Randomness in the binning : Getting Different Bins each time

priyankamishra31 commented 10 months ago

Hi,

I'm using optbinning.BinningProcess() for automatic binning of around 100 features , and have noticed a difference in the bins obtains for some variable on each run. It's not for all the bins , but it's still large enough to be a concern. There is a randomness in the binning, even when the the dataset is same. (I initially thought the issue could be with the dataset, but when I ran the same cell in my Jupyter file twice , I got different bins for the features).
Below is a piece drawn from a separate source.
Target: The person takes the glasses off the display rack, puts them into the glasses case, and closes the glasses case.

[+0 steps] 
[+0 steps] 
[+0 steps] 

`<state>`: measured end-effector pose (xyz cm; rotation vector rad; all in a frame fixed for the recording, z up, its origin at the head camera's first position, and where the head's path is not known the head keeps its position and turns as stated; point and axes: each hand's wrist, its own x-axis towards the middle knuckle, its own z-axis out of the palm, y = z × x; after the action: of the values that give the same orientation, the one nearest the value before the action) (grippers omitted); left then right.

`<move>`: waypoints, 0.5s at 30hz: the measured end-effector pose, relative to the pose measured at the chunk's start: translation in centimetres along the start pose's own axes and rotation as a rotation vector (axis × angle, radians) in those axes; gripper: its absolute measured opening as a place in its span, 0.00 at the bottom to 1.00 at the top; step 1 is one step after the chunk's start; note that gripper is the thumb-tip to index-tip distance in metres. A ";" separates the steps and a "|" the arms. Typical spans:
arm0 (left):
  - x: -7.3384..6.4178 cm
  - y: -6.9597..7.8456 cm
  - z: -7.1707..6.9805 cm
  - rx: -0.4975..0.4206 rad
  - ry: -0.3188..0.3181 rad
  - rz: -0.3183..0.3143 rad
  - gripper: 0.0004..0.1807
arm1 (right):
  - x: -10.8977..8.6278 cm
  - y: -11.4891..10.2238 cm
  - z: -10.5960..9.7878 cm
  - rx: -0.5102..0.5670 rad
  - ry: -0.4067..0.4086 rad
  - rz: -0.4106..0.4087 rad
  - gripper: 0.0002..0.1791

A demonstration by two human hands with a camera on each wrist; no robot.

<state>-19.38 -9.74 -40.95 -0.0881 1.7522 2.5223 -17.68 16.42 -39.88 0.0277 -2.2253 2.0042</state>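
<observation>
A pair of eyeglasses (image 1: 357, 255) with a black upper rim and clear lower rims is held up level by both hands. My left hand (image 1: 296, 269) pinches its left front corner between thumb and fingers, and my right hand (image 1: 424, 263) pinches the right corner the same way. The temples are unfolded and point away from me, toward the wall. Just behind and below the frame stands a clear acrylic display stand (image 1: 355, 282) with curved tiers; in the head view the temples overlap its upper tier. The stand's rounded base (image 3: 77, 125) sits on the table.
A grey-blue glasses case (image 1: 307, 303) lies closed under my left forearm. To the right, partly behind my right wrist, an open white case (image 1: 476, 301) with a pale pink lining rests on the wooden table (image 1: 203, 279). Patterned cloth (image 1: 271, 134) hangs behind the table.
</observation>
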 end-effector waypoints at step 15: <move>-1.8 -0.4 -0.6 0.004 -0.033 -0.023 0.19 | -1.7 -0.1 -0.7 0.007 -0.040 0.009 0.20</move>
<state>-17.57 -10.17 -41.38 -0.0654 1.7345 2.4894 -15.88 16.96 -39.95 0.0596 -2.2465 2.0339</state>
Is this something to be expected ? Can we prevent this from happening and make sure we get the same consistent bins each time ?
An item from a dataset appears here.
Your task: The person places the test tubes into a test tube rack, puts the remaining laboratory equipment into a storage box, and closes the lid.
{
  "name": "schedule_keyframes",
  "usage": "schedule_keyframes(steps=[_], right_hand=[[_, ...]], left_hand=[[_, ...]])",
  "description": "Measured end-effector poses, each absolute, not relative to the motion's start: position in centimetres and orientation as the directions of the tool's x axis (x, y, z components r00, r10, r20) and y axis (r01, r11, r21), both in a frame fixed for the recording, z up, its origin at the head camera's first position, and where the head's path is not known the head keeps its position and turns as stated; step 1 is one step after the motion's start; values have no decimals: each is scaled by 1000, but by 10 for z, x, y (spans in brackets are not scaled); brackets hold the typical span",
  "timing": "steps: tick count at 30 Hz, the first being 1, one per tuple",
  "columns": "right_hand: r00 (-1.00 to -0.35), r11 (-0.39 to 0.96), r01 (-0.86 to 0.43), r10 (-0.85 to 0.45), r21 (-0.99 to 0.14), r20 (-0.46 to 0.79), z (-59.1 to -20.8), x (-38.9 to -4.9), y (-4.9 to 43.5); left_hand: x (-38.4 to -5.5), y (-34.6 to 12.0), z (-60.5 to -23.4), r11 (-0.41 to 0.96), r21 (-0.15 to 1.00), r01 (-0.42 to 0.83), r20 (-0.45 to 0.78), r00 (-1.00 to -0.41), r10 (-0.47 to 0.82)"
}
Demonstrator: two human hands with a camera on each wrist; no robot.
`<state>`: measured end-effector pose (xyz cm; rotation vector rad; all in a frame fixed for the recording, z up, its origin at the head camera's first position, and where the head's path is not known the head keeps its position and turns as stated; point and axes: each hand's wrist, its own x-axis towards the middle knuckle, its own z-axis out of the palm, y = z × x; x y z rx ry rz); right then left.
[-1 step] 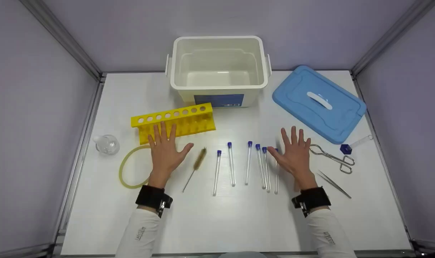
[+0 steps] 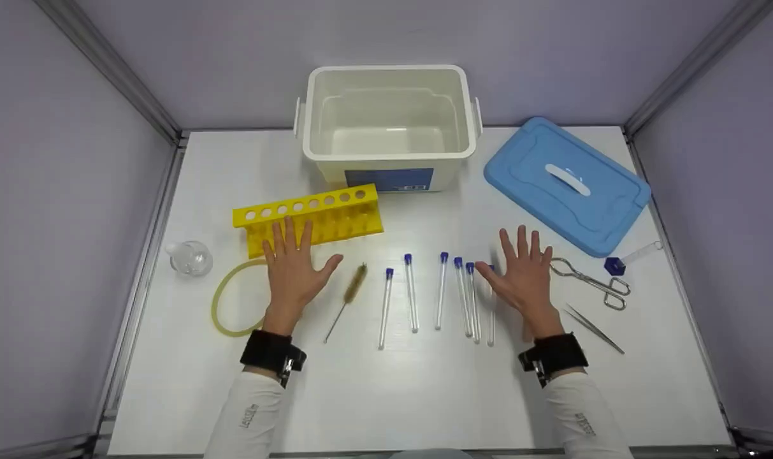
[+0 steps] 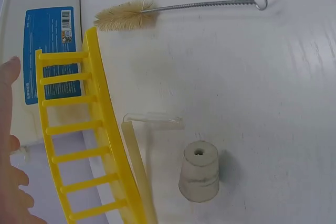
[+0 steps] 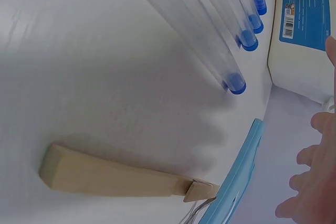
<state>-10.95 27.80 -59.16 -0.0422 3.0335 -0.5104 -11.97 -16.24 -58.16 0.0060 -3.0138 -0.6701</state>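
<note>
My left hand [image 2: 292,274] hovers with spread fingers, holding nothing, above the front of a yellow test tube rack [image 2: 306,203]. Under and around it lie a loop of yellowish rubber tubing [image 2: 223,296], a test tube brush [image 2: 354,285] and, in the left wrist view, a pale rubber stopper [image 3: 199,171] and a bent glass tube [image 3: 155,118]. My right hand [image 2: 523,280], likewise spread and holding nothing, is over the rightmost of several blue-capped test tubes [image 2: 441,293]. Beneath it, in the right wrist view, lies a wooden piece like a handle [image 4: 115,176]. Metal tongs [image 2: 593,280] and tweezers [image 2: 595,328] lie at its right.
An uncovered white bin [image 2: 389,156] stands at the back. Its blue lid [image 2: 552,197] lies at the back right, near a small glass tube with a blue hexagonal base [image 2: 614,266]. A clear round glass vessel [image 2: 192,259] sits far left. Panels enclose the table.
</note>
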Motion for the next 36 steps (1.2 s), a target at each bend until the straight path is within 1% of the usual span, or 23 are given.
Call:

Would really appreciate your help with this .

Thanks !!

guillermo-navas-palencia commented 10 months ago

Hi @priyankamishra31.

This is absolutely not expected. There is no source of uncertainty during the binning process. I suspect the error comes from another part of the code. Could you please provide a reproducible example?

priyankamishra31 commented 10 months ago

Hi @guillermo-navas-palencia ,

Sorry for the delay in replying.

I can't share the reproducible code with same dataset, as the dataset I’m using is quite large. But I’m sharing the same file I'm using (attached in the email) , in case that is helpful. I tried to reproduce the issue with multiple datasets but couldn’t find a big enough dataset (around 400-500 features) to reproduce the issue.

The current difference in binning is seen in around 1-2% of total feature. And I've observed that it's not really an issue if the number of features are less (e.g. 100-200).

Priyanka

On 17 Jan 2024, at 9:55 pm, Guillermo @.***> wrote:

Hi @priyankamishra31 https://github.com/priyankamishra31.

This is absolutely not expected. There is no source of uncertainty during the binning process. I suspect the error comes from another part of the code. Could you please provide a reproducible example?

— Reply to this email directly, view it on GitHub https://github.com/guillermo-navas-palencia/optbinning/issues/299#issuecomment-1896979386, or unsubscribe https://github.com/notifications/unsubscribe-auth/AV62MSMJQDOUCQVJTY54ZFTYPBCGTAVCNFSM6AAAAABB7GMPUWVHI2DSMVQWIX3LMV43OSLTON2WKQ3PNVWWK3TUHMYTQOJWHE3TSMZYGY. You are receiving this because you were mentioned.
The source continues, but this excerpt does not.